Устроившись в излюбленном кресле Ираинты, укрытый вытканным ее руками пледом, Антаргин в глубокой задумчивости смотрел на огонь, которого не видел.
Смотрел, неосознанно поглаживая мизинцем подлокотник. Поглаживал, не замечая прикосновения. Прикасался, не ощущая, что дотрагивается не до отполированного дерева, а до очередного тряпья, которое ротула приготовила для починки.
Еще усаживаясь в кресло, Антаргин видел нечто, покрывающее гладкую поверхность ручки. Но, что это было, мужчина не смотрел, ибо догадаться не составляло труда - что-то из его вещей.
Неизменное занятие желающей стать матерью. Деятельность, давно ставшая привычным для того, кто никогда не будет ее сыном.
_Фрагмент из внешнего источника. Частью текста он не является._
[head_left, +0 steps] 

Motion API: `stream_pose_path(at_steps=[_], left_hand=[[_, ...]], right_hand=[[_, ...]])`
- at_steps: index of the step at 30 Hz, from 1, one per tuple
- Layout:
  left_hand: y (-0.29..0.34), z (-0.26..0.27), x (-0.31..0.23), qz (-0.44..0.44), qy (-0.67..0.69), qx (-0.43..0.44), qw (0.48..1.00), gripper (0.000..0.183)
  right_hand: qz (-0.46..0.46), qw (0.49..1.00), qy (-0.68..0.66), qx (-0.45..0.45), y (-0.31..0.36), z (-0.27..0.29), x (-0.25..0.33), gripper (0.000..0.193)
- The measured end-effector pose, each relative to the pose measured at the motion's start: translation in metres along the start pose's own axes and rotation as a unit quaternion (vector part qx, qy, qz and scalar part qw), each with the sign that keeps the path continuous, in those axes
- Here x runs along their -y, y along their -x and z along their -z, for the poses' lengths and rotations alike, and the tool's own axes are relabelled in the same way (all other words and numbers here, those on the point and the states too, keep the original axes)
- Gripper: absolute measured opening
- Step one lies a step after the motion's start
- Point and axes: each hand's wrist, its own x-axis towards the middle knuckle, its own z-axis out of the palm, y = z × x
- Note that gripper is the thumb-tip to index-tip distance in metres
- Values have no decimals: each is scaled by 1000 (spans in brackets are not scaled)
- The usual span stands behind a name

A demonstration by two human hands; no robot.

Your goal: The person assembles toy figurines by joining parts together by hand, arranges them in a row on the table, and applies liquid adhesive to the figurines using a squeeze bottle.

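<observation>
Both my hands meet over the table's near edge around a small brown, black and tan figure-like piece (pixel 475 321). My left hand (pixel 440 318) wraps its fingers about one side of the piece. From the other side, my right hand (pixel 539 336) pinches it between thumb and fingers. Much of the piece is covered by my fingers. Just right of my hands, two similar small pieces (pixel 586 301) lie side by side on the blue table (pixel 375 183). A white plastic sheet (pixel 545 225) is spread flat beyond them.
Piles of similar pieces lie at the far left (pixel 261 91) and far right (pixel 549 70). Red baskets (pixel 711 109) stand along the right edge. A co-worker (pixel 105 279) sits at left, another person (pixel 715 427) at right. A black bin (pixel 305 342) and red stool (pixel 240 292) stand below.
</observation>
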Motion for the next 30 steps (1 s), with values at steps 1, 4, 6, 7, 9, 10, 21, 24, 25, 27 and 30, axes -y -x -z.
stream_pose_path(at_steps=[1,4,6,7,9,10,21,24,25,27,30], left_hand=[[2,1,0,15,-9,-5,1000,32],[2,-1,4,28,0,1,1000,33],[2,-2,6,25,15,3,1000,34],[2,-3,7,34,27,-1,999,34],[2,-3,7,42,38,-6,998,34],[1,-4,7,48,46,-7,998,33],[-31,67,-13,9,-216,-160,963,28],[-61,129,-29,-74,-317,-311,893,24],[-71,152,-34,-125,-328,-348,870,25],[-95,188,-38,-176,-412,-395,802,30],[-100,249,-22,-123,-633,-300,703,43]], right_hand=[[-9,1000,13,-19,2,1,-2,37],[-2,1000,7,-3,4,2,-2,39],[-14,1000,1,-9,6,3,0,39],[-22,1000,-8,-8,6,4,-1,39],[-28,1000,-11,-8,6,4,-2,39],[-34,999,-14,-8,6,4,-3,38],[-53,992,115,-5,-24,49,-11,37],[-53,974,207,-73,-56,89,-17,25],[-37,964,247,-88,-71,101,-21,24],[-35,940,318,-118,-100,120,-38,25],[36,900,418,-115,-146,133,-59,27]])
С того памятного мгновенья, как Риана согласилась выполнить озвученное им желание и спасти жизнь Лутарга взамен его собственной, Перворожденный не покидал своих покоев. Лишь двое имели доступ в комнаты Повелителя стихий - Ираинта и Сальмир. Только они могли без приглашения распахнуть дверь и, с видом долгожданных гостей, присесть на край кровати, в которой он проводил почти все время, либо же подойти к камину и, облокотившись на резную полку, обратиться к нему.
Мужчина точно знал, что являлось первопричиной добровольного затворничества. Трусость! Антаргин боялся встретить укоряющий взгляд Истинного. Боялся узреть непонимание Рожденных с духом.
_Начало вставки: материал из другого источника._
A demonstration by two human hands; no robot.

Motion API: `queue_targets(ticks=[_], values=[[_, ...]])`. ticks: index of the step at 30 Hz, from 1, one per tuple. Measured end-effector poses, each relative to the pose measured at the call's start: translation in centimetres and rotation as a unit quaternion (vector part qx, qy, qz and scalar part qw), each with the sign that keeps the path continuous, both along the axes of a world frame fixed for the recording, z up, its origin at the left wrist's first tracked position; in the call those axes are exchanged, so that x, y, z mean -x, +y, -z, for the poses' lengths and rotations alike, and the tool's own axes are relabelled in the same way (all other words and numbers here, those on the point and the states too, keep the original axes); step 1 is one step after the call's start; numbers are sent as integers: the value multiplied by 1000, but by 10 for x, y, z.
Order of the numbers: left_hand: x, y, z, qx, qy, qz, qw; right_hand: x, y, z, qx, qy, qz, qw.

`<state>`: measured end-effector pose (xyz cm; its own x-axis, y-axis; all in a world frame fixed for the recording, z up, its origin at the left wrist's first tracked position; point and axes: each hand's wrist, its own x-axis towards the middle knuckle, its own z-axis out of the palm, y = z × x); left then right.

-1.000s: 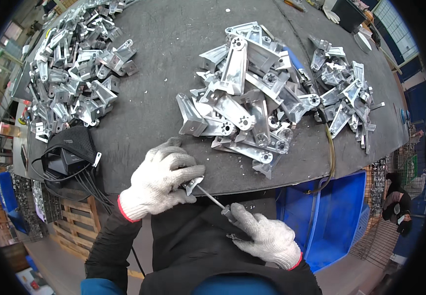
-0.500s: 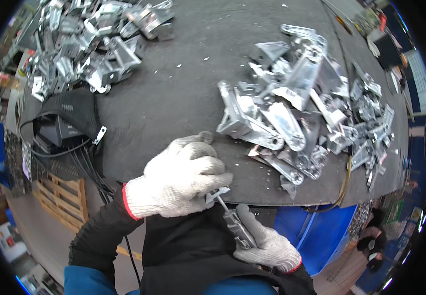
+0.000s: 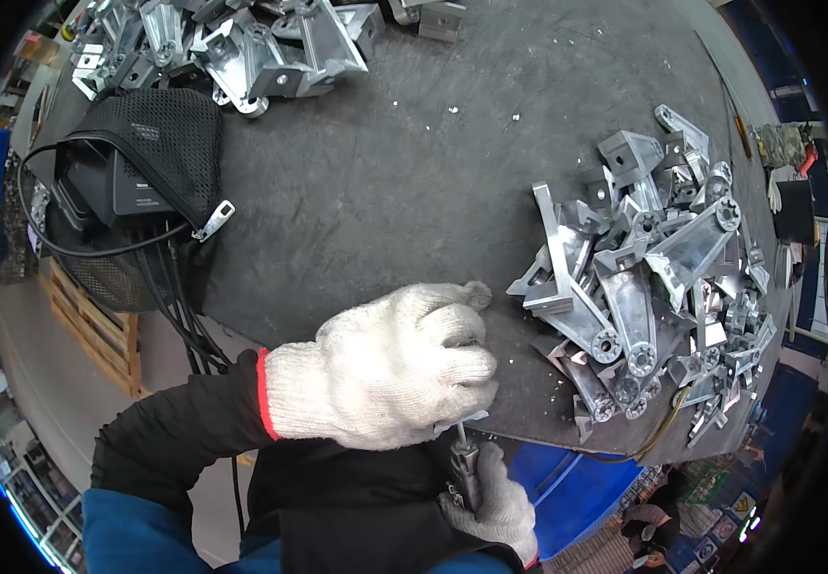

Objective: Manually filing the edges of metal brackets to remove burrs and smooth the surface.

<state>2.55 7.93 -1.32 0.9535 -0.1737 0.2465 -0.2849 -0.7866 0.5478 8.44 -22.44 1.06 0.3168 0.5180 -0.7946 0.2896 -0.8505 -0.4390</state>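
My left hand, in a white knit glove with a red cuff, is curled palm down at the table's near edge. Its fingers close around a small silver metal part, mostly hidden beneath the glove. Below it, my right hand, gloved alike, grips a grey hand tool with a slim body and a thin metal shaft. The shaft points up to the part under my left fingers; whether they touch cannot be seen.
A heap of silver metal brackets covers the table's right; another bracket pile lies far left. A black mesh pouch with cables sits at the left edge. Below the right edge stands a blue bin, and a wooden pallet lies on the floor.
The view has shifted, so the piles and pouch sit differently in it. My left hand now covers more of the metal part, and the tool points more steeply upward.
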Motion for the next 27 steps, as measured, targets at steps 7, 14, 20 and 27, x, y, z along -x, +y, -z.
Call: queue_targets(ticks=[7,14,20,27], values=[[-2,-1,2,7,-34,13,999,17,19,-18,125,-62,9,990],[0,2,-1,-9,-15,27,999,15,0,-12,-74,-24,62,995],[1,2,-2,-10,-19,18,1000,-16,23,-22,-67,254,194,945],[-7,28,-17,321,41,51,945,-24,-34,-42,-101,198,173,960]])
Было ли тресаирам известно о его просьбе, мужчина не знал, вот только это ни в коей мере не умоляло его вину.
Повелитель стихий. Рьястор. Первый среди всех! Лучший! В любых обстоятельствах имеющий доступ к Нерожденной. Вне зависимости от трудности ситуации, в которой оказался народ! Всегда!
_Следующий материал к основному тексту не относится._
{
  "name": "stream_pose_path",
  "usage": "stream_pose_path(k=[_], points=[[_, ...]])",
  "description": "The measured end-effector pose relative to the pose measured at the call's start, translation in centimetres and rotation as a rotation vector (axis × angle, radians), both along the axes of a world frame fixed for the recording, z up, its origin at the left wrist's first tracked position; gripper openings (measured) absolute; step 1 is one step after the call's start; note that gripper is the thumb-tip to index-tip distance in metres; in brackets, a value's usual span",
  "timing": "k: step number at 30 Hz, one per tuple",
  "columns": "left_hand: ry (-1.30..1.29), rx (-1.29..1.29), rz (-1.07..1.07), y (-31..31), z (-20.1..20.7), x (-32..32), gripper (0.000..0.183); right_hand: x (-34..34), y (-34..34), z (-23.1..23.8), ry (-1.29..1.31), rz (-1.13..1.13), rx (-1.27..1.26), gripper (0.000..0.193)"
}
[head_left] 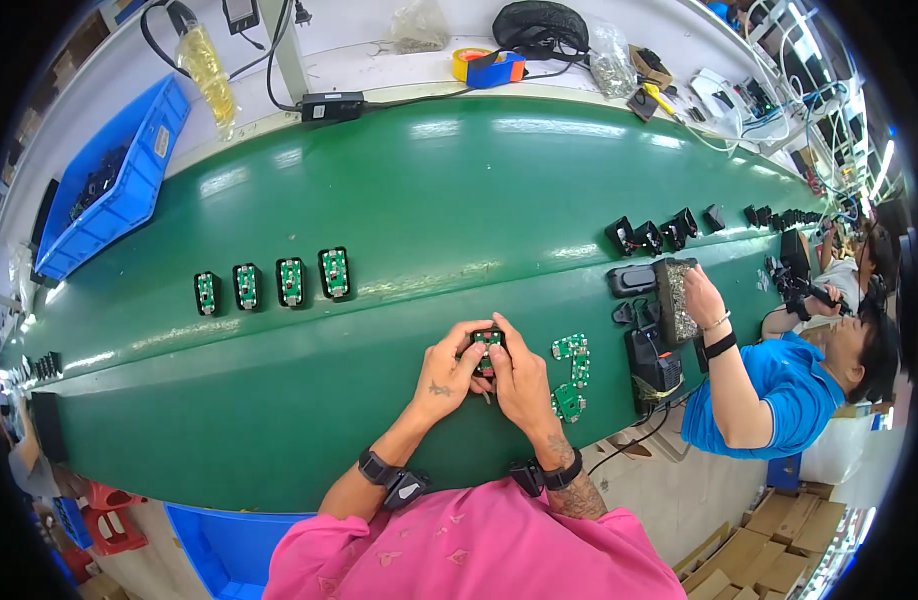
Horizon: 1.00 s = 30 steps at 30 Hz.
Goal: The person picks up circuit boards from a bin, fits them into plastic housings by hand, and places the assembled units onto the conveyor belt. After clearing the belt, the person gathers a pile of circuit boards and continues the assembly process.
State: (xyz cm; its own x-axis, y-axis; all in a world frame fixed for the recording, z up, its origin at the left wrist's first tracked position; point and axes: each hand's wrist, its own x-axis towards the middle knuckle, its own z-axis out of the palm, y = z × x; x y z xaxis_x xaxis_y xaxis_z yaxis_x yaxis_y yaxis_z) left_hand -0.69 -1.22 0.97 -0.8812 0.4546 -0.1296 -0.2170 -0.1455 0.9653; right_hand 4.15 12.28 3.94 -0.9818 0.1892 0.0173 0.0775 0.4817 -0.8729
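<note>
the left hand (445,368) and right hand (519,374) curl closed around a small black plastic housing (487,352) with a green circuit board (490,339) inside, over the smooth green table (279,410). it looks light and stiff, the board fragile; best held by its outer walls.

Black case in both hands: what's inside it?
A green circuit board with red patches shows inside the black case. Left grip and right grip cover part; anything beneath the board is hidden.
</note>
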Motion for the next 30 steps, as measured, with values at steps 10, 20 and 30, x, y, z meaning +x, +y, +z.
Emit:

Его священная обязанность - заботиться о людях. Обо всех тресаирах. О народе в целом и о каждом человеке в отдельности. О любом! Всяком!
А он предал их. Отказался, ради одного единственного существа. Того, кому за всю свою жизнь смог подарить только любовь. Невесомое и неощутимое чувство, теряющее на расстоянии свою силу. Ради сына.
Столько лет…
Бесконечных лет, застывших в одном единственном мгновении, он был с ними, а сейчас…
Бросил? Предпочел отстраниться? Отстраниться, чтобы его ребенок смог увидеть еще один рассвет? Настоящий, земной рассвет, которого сам Антаргин был лишен долгое время?
Трус!
Впервые Перворожденный столкнулся с этим понятием. Впервые примерил его на себя и остался недоволен. Недоволен собой, собственным выбором. Тем, что выбор этот был уготовлен ему задолго до того, как был сделан.
Предопределен с того самого момента, когда мужчина впервые взглянул в серо-зеленые глаза. Когда ощутил, как проснулось, оттаяло что-то в его душе. Нечто, о наличие чего он ранее не подозревал.
– Немедленно прекрати это!
– резко, но со скрытым сочувствием.
Взгляд Антаргина оторвался от огня, чтобы остановиться на вернувшейся с подносом Ираинте.
– Что?
Его голос был глух, а вопрос не требовал ответа. Перворожденный и так знал, о чем она говорила.
– Винить себя. Все время винить себя, - тем не менее отозвалась вошедшая.